• [Aim of the task]
Look through the data below for the line with "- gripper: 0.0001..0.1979", and transcribe it exactly together with each line after it up to and including the line with "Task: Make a". Give nothing else.

Dataset items:
--------
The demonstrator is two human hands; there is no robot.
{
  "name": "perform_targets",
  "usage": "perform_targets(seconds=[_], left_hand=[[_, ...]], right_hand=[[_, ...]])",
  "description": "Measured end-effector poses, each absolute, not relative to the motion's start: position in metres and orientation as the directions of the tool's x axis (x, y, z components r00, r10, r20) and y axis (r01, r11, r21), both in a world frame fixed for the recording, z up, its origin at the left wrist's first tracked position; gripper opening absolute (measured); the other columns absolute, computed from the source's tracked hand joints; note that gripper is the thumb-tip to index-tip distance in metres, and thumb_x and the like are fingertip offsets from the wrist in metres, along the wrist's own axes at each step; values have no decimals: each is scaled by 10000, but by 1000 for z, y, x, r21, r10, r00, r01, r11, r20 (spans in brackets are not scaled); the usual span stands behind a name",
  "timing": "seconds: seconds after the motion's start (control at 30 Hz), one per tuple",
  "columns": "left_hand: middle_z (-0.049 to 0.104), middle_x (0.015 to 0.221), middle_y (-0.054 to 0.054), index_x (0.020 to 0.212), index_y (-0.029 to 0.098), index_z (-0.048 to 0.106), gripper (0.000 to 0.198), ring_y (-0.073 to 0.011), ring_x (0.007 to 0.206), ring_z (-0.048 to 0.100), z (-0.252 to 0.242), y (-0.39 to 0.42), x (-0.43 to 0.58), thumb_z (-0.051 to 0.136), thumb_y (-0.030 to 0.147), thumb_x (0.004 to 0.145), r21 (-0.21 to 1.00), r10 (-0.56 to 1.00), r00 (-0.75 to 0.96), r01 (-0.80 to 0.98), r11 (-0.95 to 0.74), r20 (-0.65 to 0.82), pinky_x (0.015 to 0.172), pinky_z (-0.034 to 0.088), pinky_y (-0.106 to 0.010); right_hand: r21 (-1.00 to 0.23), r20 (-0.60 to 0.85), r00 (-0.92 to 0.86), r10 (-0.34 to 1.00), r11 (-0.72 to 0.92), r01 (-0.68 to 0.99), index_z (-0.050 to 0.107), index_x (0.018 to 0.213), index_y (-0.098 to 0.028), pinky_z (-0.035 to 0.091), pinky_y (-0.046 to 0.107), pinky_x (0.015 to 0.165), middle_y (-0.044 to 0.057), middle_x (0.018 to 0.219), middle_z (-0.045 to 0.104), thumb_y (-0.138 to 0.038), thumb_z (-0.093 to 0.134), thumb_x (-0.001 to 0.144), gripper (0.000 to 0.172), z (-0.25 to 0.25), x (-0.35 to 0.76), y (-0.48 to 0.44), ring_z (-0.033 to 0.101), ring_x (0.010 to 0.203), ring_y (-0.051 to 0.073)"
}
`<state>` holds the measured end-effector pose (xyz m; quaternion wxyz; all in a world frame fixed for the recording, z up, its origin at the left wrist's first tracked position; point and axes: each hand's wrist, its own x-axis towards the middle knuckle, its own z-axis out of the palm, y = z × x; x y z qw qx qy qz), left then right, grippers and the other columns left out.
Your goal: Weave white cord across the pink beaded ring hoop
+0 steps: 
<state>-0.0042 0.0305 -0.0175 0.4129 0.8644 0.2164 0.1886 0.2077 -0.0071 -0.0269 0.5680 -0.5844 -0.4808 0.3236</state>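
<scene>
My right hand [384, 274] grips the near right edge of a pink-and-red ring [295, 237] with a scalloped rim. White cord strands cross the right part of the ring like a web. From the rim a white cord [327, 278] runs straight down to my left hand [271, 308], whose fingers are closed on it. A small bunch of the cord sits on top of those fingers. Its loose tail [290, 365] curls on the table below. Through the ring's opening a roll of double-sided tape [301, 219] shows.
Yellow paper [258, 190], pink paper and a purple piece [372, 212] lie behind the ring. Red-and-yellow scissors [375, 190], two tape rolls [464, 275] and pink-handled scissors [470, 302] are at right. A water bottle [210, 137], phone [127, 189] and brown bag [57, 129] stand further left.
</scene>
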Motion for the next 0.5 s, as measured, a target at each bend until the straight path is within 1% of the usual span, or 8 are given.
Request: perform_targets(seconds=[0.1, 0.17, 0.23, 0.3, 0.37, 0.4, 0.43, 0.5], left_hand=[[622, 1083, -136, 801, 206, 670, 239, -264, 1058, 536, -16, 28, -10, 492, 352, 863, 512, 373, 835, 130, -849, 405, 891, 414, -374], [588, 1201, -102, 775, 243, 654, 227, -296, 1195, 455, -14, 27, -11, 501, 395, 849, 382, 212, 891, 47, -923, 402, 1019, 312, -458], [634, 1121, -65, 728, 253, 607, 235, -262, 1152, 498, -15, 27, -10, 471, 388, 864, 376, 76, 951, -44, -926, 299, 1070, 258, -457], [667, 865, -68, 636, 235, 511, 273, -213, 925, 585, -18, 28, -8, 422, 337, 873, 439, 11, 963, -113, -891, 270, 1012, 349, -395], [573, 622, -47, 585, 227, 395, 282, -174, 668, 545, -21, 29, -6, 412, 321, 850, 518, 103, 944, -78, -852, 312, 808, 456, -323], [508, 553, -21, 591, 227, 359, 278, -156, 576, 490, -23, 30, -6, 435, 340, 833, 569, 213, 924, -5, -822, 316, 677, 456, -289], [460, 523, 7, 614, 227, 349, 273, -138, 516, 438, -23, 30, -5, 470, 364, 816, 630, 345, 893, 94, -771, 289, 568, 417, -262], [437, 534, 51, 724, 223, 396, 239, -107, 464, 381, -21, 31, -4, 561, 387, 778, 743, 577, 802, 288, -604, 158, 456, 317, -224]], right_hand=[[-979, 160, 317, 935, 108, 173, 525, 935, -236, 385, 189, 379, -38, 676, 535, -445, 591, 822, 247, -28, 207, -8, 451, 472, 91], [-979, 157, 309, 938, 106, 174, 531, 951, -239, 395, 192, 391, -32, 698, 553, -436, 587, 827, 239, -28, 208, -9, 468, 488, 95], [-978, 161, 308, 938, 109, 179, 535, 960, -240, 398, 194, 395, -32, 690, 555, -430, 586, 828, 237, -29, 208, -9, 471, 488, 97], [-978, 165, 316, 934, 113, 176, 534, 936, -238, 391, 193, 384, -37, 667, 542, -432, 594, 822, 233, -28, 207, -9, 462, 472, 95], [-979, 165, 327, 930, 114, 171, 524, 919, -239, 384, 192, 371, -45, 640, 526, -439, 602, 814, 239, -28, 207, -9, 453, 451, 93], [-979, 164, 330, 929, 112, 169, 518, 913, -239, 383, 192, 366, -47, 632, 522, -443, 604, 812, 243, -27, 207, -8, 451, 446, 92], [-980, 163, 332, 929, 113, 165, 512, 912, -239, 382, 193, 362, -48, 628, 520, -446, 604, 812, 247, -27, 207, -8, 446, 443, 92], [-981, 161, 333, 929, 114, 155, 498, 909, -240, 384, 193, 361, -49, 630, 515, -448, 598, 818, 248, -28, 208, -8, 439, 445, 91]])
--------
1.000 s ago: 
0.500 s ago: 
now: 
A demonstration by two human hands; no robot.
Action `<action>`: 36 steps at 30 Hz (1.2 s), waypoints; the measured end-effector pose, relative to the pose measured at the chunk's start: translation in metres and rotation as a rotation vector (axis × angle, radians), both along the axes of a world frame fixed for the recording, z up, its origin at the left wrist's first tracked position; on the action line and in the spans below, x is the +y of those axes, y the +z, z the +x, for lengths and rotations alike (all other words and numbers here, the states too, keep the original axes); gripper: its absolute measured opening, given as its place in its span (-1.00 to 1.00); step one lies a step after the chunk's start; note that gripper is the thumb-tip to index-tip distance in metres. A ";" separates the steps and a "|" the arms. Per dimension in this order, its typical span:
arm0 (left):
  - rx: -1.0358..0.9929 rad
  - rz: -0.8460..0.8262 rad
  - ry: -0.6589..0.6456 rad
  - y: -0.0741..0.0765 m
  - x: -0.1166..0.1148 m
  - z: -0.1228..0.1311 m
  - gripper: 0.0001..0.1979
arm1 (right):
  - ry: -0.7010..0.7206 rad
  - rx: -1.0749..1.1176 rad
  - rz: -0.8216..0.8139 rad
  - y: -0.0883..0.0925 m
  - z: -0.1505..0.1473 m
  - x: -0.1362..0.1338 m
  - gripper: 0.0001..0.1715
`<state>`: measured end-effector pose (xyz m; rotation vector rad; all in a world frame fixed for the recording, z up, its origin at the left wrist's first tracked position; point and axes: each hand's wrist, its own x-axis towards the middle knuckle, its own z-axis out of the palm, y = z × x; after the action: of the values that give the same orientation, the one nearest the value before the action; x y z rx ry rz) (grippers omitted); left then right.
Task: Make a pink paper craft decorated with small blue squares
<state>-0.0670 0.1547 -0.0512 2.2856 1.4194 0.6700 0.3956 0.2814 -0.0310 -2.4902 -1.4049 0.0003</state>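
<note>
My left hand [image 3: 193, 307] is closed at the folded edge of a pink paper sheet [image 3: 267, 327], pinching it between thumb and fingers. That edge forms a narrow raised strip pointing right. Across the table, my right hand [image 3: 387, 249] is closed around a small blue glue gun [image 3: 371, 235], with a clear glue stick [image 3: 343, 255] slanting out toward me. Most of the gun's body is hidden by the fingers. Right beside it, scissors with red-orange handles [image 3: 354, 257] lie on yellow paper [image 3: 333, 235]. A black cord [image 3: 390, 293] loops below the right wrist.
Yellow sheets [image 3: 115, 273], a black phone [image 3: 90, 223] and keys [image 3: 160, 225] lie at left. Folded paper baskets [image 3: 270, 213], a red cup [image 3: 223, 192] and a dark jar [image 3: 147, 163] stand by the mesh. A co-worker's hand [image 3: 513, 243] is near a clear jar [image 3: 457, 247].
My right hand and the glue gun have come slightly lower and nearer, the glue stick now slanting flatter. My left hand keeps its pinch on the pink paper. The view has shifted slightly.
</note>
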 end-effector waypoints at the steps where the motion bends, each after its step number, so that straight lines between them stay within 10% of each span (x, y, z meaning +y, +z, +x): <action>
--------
• [Answer section]
  - gripper: 0.0001..0.1979
arm1 (right):
  - ry: -0.7010..0.7206 rad
  - rx: -1.0749..1.1176 rad
  - rz: -0.8216..0.8139 rad
  - y: -0.0883..0.0925 m
  - z: -0.1505..0.1473 m
  - x: -0.1362..0.1338 m
  - gripper: 0.0001..0.1715
`<state>`: measured end-effector pose (xyz m; rotation vector rad; all in a world frame fixed for the recording, z up, its origin at the left wrist's first tracked position; point and axes: each hand's wrist, its own x-axis towards the middle knuckle, its own z-axis out of the palm, y = z × x; after the action: of the values that give the same orientation, the one nearest the value before the action; x y z rx ry rz) (grippers omitted); left then right.
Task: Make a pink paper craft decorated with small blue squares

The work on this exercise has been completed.